O Governo tem um défice de 6,6 mil milhões de meticais para responder à actual época chuvosa, dos 14 mil milhões de meticais considerados necessários para assegurar a assistência humanitária, apoio aos deslocados, serviços de saúde e alimentação nos centros de acomodação. A informação foi avançada esta terça-feira, pelo porta-voz do Conselho de Ministros, Inocêncio Impissa, no final da sessão do Executivo. Segundo Impissa, o valor agora apresentado representa uma revisão em baixa face ao défice anteriormente estimado em cerca de 8 mil milhões de meticais, na sequência de reajustes feitos com base nos recursos já mobilizados e no apoio de parceiros.

O porta-voz explicou que, apesar das limitações financeiras, o Governo tem meios alocados para fazer face à situação, contando com recursos nacionais, apoio de parceiros internacionais e de países vizinhos. Entre os meios disponíveis estão nove helicópteros, embarcações e outras naves, utilizados em operações de busca, salvamento e assistência às populações afectadas pelas inundações. Relativamente às infra-estruturas, Inocêncio Impissa referiu que algumas pontes móveis se encontram estagnadas em determinados pontos do país, mas estão devidamente alocadas e poderão ser retiradas ou reposicionadas em caso de emergência, mediante indicação do Instituto Nacional de Gestão e Redução do Risco de Desastres (INGD).
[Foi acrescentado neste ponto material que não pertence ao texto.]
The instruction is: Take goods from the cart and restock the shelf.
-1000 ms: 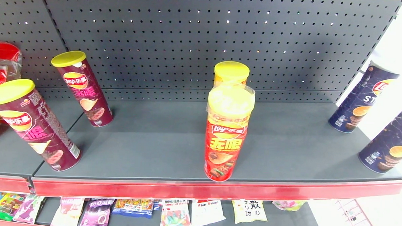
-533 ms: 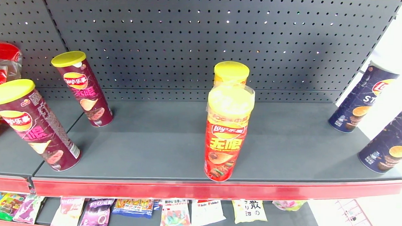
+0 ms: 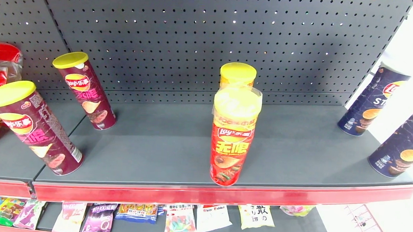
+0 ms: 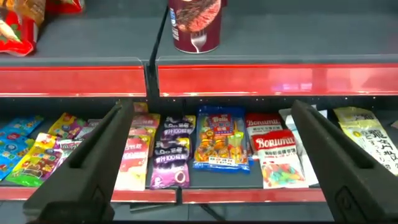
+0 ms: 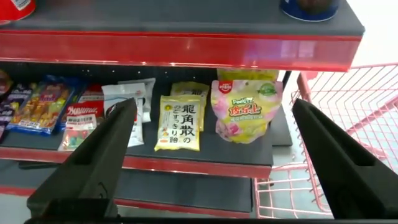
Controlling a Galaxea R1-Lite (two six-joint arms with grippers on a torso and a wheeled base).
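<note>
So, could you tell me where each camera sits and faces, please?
Head: on the robot's head, looking forward and down at the upper shelf of chip cans.
Left wrist: on that wrist, facing the snack bags below; open left end effector in frame.
Right wrist: on that wrist, facing the shelf's right end and pink cart; open right end effector in frame.
Shared: head and left wrist both show the front maroon can.

Shop: red-edged pegboard shelf (image 3: 224,195), chip cans (image 3: 234,136), snack packets (image 4: 219,138), pink cart (image 5: 348,99).
</note>
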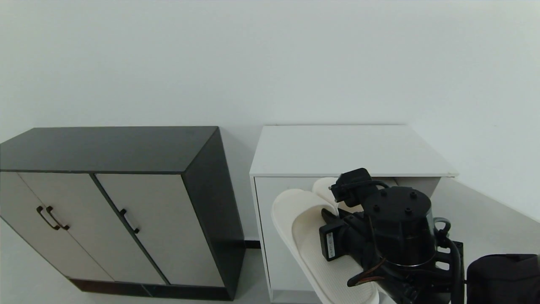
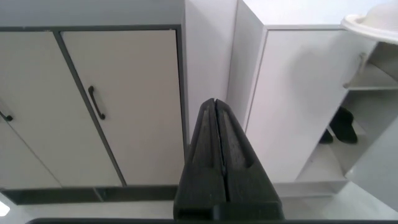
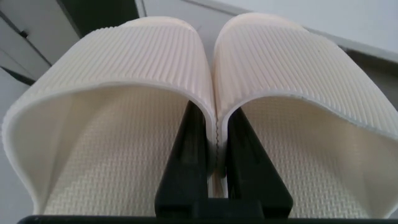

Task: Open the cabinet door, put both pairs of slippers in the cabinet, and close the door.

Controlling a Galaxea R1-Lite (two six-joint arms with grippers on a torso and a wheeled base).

Questionado sobre uma eventual responsabilização do Governo face ao cenário das inundações, o porta-voz afirmou que o Executivo não sabe se o governo responsabilidade, sublinhando, no entanto, que o mesmo está a fazer o trabalho necessário para salvaguardar a vida e os bens dos moçambicanos. Dados apresentados indicam que, entre 22 de Dezembro e segunda-feira, as chuvas e cheias já provocaram 11 mortes em diferentes regiões do país, além de milhares de pessoas afectadas e danos significativos em habitações e infra-estruturas. No sector dos transportes, o Governo reiterou que a retoma da circulação na Estrada Nacional Número Um (N1) só deverá acontecer depois do completo escoamento das águas, depois de análise minuciosa da via, por razões de segurança.